| Inktomi User-Agent blocked Inktomi blocked |
cyberdyne

msg:3595654 | 4:04 pm on Mar 9, 2008 (gmt 0) | Hi, I found the following IP 'denied by server' in my error logs today; 74.6.8.102 It resolves as Inktomi which I believe is Yahoo?I cannot find any reference to Yahoo, Slurp or Inktomi in my .htaccess file User-Agent blocks (only in 'permits'), nor any reference to a 'deny from' either 74.6.8.102 or the IP CIDR: 74.6.0.0/16 Can anyone suggest another way I might have inadvertently blocked this IP please as I clearly do not wish to block it? Thank you.
|
cyberdyne

msg:3598338 | 11:49 am on Mar 12, 2008 (gmt 0) | Still need help with this if possible please. Regarding the above, when using 'Order Deny,Allow', can I use an 'allow from' line above my 'deny from' lines in order to permit the above IP addresses and over-rule any block I must have inadvertently used? eg: Order Deny,Allow allow from 74.6.0.0/16 "#Inktomi - Yahoo" deny from 111.222.333.444 deny from 211.222.333.444 deny from 311.222.333.444 Thank you.
|
cyberdyne

msg:3598345 | 11:57 am on Mar 12, 2008 (gmt 0) | Also, does Inktomi crawl with the identity of 'yahoo-blogs/v3.9' or 'yahoo-mmcrawler' or by any chance? Thanks
|
jdMorgan

msg:3598467 | 1:59 pm on Mar 12, 2008 (gmt 0) | > can I use an 'allow from' line above my 'deny from' lines in order to permit the above IP addresses and over-rule any block The order of your "Allow from" directives with respect to your "Deny from" directives in your code does not matter; They will be processed in groups as specified by the "Order" directive. That is, in your code above, all "Deny from" directives are evaluated first. Access will be denied unless an "Allow from" directive overrides the denied IP address or range. 74.6.0.0/16 is a valid Inktomi/Yahoo IP address range, but I can't answer about the yahoo-blogs or yahoo-mmcrawler user-agents; These are Disallowed in robots.txt on my sites because there's no blog or media content I'd want indexed out-of-context on my sites.
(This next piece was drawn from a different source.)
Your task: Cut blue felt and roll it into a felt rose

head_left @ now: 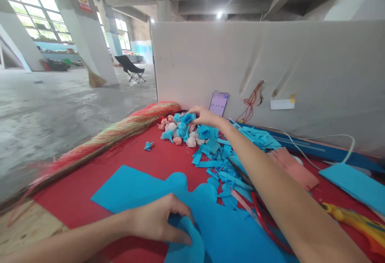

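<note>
My left hand is closed on a blue crepe paper piece with a rounded edge, pinched between thumb and fingers above the red tabletop. Farther off, my right hand reaches over a heap of small paper flowers in pink, white and blue. A blue paper flower is at its fingertips, on top of the heap, and the fingers look closed on it. Larger blue paper sheets lie around my left hand. One small blue paper scrap sits apart, left of the heap.
Blue paper strips and offcuts spread under my right forearm, beside red-handled scissors. At the right lie folded pink paper, a blue stack and a yellow-handled tool. A phone leans on the panel; red-green fibre lines the left edge.
</note>
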`<state>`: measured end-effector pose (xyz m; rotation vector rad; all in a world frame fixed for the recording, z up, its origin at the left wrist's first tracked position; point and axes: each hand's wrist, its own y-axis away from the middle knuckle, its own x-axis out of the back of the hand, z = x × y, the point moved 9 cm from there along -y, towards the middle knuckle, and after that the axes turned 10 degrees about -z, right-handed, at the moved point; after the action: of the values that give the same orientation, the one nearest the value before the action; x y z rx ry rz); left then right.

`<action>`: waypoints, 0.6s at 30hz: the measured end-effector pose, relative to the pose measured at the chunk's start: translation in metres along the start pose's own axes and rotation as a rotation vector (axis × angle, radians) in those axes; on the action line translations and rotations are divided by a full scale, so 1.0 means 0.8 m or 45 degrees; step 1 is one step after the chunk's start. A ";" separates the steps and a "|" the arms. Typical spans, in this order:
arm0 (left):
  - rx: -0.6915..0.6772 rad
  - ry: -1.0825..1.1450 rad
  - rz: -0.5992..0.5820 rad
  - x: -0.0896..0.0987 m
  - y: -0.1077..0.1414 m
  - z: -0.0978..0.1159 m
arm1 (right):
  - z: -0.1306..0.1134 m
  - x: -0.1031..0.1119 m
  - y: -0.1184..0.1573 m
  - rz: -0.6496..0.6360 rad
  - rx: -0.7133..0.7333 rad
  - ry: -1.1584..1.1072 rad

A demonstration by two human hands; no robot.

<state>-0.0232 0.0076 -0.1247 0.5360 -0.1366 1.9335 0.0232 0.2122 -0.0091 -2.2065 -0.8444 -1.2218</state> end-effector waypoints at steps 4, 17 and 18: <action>0.002 0.020 0.002 -0.001 0.000 0.001 | -0.018 0.051 0.045 0.307 0.111 -0.453; 0.188 0.274 0.195 -0.007 -0.012 0.009 | -0.005 0.021 0.311 0.815 -0.108 -1.273; 0.197 0.317 0.229 -0.009 -0.018 0.012 | -0.005 0.015 0.319 0.799 -0.135 -1.300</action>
<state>-0.0055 0.0043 -0.1214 0.3897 0.1289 2.1814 0.2072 0.0350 -0.0245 -2.8351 -0.3142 0.2138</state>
As such, all I can say is that the address range is valid for Yahoo. Note that it's a very good idea to 'override' your access control to unconditionally allow all user-agents (even 'bad' ones) to access your custom 403 error page (if you use one) and your robots.txt file. If access to your custom 403 error page is denied, then any attempt to access your site by a Deny'ed (unwelcome) user-agent will basically put your server into a 403-Forbidden loop; The server responds to the denied attempt by trying to serve the custom 403 error page, but access to that page is also denied. So, it tries to serve the custom 403 error page, but access to that page is denied... You get the picture. (Failure to prevent this problem can be thought of as a low-impact-but-still-unpleasant denial-of-service mechanism -- provided by the Webmaster!) If access to the robots.txt file is denied, some robots (although not the major ones) will take that as carte-blanche to spider your entire site. Although they likely won't be successful (because of your "Deny"s), they will waste a lot of bandwidth and make a mess of your log files and stats. You can provide for these functions using mod_setenvif:
ErrorDocument 403 /403error.html # # ...(Other directives) # SetEnvIf Request_URI "/(403error\.html¦robots\.txt)$" allowit # Order Deny,Allow # # ...(Other Allows and Denys) # Allow from env=allowit
Note also that comments should be placed on separate lines as shown to prevent generation of Apache Warnings -- These warnings --even if not logged due to LogLevel settings-- will still consume/waste processing time. Jim
|
cyberdyne

msg:3598495 | 2:33 pm on Mar 12, 2008 (gmt 0) | Thank you very much Jim, I should have noted that I do in fact have a line permitting my bad-bot files, I presume it is sufficient: RewriteRule (robots\.txt¦block\.html¦403\.shtml)$ - [L] Having read through your post, would I be correct in deducing that I can have something like the following in order to permit the currently-blocked Inktomi's IP range?: Options +FollowSymlinks All -Indexes ErrorDocument 403 /403.shtml # RewriteRule (robots\.txt¦block\.html¦403\.shtml)$ - [L] # Order Deny,Allow deny from 111.222.255.255 deny from 211.222.255.255 # Order Allow,Deny #Inktomi - Yahoo" 74.6.0.0/16 Thank you as always.
|
cyberdyne

msg:3600359 | 8:36 am on Mar 14, 2008 (gmt 0) | Help! Please, I'm still ,regretably, blocking 'User-agent: Yahoo! Slurp' and 'Inktomi ' IP's and I have no idea how. My error log reads: [Fri Mar 14 06:02:42 2008] [error] [client 74.6.28.28] Directory index forbidden by Options directive: /home/mylogin/html/ The corresponding raw log entry reads: lj511178.crawl.yahoo.net - - [14/Mar/2008:06:02:42 +0000] "GET /html/ HTTP/1.0" 403 671 "-" "Mozilla/5.0 (compatible; Yahoo! Slurp; [help.yahoo.com...] BUT... I also have an entry: [Fri Mar 14 03:34:04 2008] [error] [client 209.191.123.33] File does not exist: /home/mylogin/html/file.html" The IP of which, belongs to Yahoo. Which leads me to assume that it is the IP that's being blocked and not any combination of the User-agent strings. I've checked and double-checked my .htaccess and cannot find either 74.6.28.28 or 74.6.0.0/16 I have removed all references to 'Yahoo!', 'Slurp' and 'Mozilla' from my Disallows and ensure that 'Yahoo!' and 'Slurp' are in the allow section. Does anyone have any suggestions as to what else might be blocking them. Thank you in advance for any advice.
|
|
|